Neary and Guiler persist, and eventually see dozens of spacecraft appear, culminating with appearances from extraterrestrials, and the return of people who'd been abducted, including Guiler's young son Barry. At the end of the film, the aliens take Neary on board their ship and take off for the stars. Many people believe that the aliens took Neary and a group of specially trained Astronauts aboard, but this is incorrect - they only took Neary (Collection Edition).
Trivia
- Spielberg was given an unprecedented budget of US $20M (1977). However, the film lacked the merchandising and sequel potential of Star Wars, hence the drive to extract extra earnings by releasing 'Special Editions'.
- When the original director of Jaws 2 was fired, Spielberg considered taking over. However, his contractual obligations to Close Encounters of the Third Kind meant that production on the sequel would have been delayed by an expensive year.
- The five tones that the space ship plays back and forth with the humans have shown up in later movies and TV shows, notably as a code entered on a pushbutton keypad in Moonraker of the James Bond series.
- The motif woven through the film is re - mi - do - do (octave lower) - sol. At the climactic scene, François Truffaut and the alien use Kodály Hand Signs to express this motif. The alien smiles after doing so; Spielberg was slightly surprised and pleased that the prop could muster the facial gesture.
- Astronomer J. Allen Hynek, a UFO researcher who coined the term "close encounter", was a consultant for the film, makes a cameo appearance.
- Dr. Jacques Vallee served as a model for the character of the French scientist Lacome played by François Truffaut. Vallee met Hynek while studying for his Ph.D. at Northwestern University.
- A model of the mothership used during filming is on display at the National Air and Space Museum's Steven F. Udvar-Hazy Center in Northern Virginia; the model includes a number of easter egg (virtual) type hidden objects integrated in and around the ship's antennas, domes and other structures. Examples include a 1930s automobile, a VW Bus and a small model of R2-D2.

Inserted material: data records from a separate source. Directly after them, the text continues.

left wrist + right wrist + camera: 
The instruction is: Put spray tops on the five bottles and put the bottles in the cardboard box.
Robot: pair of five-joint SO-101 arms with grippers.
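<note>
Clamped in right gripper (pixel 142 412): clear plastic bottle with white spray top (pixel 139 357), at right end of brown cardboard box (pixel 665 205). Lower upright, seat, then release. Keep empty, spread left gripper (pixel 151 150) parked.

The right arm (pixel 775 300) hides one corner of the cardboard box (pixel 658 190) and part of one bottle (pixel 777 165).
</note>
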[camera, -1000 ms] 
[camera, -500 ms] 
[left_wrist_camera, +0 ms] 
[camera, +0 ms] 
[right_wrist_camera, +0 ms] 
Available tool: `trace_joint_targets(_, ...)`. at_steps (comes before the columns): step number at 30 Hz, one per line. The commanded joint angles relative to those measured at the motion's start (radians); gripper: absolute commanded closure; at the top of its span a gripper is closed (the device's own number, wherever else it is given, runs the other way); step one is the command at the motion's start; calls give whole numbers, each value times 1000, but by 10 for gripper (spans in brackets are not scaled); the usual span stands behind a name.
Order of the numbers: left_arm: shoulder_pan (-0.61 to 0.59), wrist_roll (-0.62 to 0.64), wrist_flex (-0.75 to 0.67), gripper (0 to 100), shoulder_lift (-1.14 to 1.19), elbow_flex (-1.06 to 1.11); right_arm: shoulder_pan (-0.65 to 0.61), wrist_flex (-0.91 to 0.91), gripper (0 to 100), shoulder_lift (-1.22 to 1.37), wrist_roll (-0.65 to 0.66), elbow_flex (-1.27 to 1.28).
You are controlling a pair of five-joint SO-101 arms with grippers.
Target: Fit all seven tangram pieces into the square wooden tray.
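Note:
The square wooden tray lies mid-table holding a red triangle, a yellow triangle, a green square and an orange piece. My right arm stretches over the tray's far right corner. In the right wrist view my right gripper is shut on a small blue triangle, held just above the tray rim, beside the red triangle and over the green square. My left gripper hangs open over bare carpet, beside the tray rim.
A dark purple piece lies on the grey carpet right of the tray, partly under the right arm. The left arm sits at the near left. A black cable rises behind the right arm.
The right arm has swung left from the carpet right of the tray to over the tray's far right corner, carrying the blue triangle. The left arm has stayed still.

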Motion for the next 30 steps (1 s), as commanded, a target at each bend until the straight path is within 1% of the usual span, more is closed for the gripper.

- During an interview years later, Richard Dreyfuss was asked whether there would ever be a sequel to Close Encounters. He responded that, "The sequel to Close Encounters was E.T. the Extra-Terrestrial."
- Spielberg would return to the "evil alien" with his 2005 version of War of the Worlds.
- To those familiar with the filming site, there is some geographic license taken in the famous scene in which Richard Dreyfuss' character Roy Neary is on his way to investigate the blackout. He is on Cornbread Rd. and he stops on a railroad crossing, and becomes enveloped in light from the UFO. Cornbread Rd exists, the railroad crossing, however, does not. Cornbread Rd. runs mostly parallel to the CSX Transportation line that comes close, but never crosses.
- Spielberg initially wanted the mothership to be very dark, but later on decided to make it extremely bright. He also decorated it with several odd objects, including a cemetery and an upside-down R2-D2.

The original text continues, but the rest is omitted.